> [SOURCE MATERIAL]
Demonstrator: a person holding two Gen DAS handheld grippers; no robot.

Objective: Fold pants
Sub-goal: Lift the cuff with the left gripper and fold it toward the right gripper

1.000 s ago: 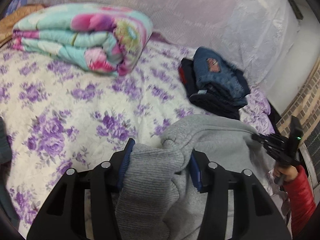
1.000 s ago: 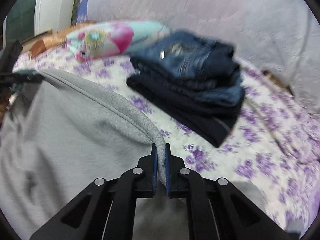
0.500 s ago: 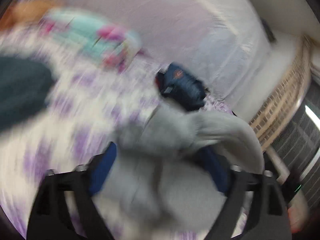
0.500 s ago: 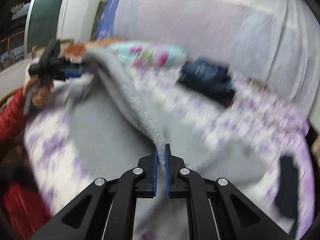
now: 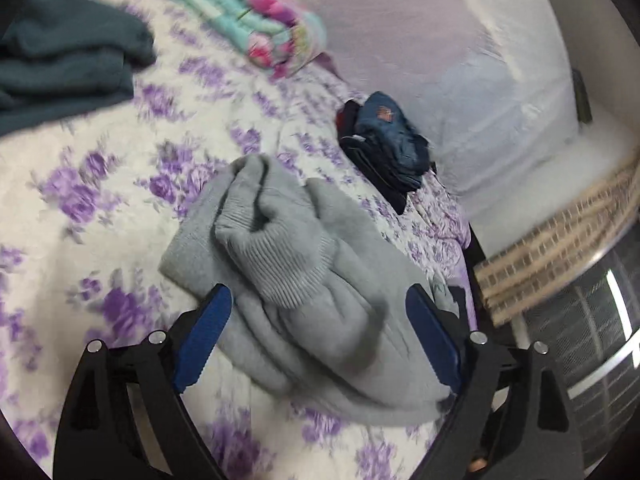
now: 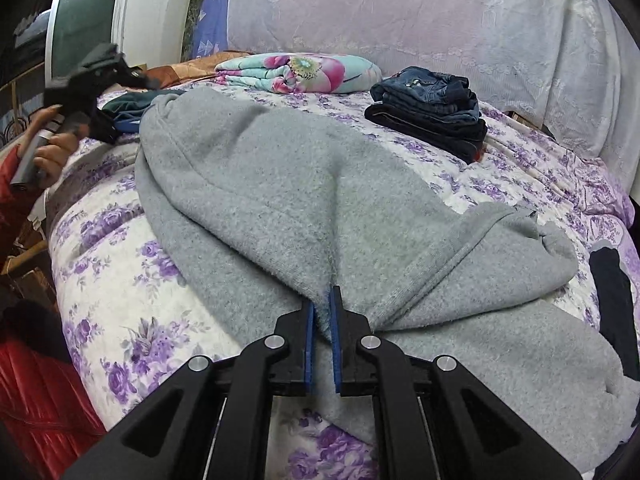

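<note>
Grey fleece pants [image 6: 280,184] lie across the purple-flowered bedspread [image 6: 116,264]. My right gripper [image 6: 321,300] is shut on a fold of the grey pants near their middle. In the left wrist view my left gripper [image 5: 318,304] is wide open over the pants' ribbed cuffs [image 5: 276,248], which lie bunched on the bed between its blue pads. The left gripper also shows in the right wrist view [image 6: 100,76], held in a hand at the pants' far end.
A stack of folded jeans [image 6: 432,108] sits at the back right of the bed. A folded floral quilt [image 6: 300,72] lies behind. A dark teal garment [image 5: 64,56] lies at the far left. A black object [image 6: 612,292] lies at the bed's right edge.
My left gripper has opened and let go of the pants' cuffs, which now lie on the bed. My right gripper swung the held fold over; the pants now lie spread across the bed.
</note>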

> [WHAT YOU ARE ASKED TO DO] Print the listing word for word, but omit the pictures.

> [ANSWER FOR THE TASK]
Demonstrator: a person holding two Gen DAS handheld grippers; no robot.

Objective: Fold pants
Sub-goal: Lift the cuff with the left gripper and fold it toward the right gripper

1.000 s ago: 
1.000 s ago: 
0.500 s ago: 
0.500 s ago: 
now: 
now: 

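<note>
Grey fleece pants [image 6: 280,184] lie across the purple-flowered bedspread [image 6: 116,264]. My right gripper [image 6: 321,300] is shut on a fold of the grey pants near their middle. In the left wrist view my left gripper [image 5: 318,304] is wide open over the pants' ribbed cuffs [image 5: 276,248], which lie bunched on the bed between its blue pads. The left gripper also shows in the right wrist view [image 6: 100,76], held in a hand at the pants' far end.
A stack of folded jeans [image 6: 432,108] sits at the back right of the bed. A folded floral quilt [image 6: 300,72] lies behind. A dark teal garment [image 5: 64,56] lies at the far left. A black object [image 6: 612,292] lies at the bed's right edge.
My left gripper has opened and let go of the pants' cuffs, which now lie on the bed. My right gripper swung the held fold over; the pants now lie spread across the bed.
</note>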

The submitted response is complete.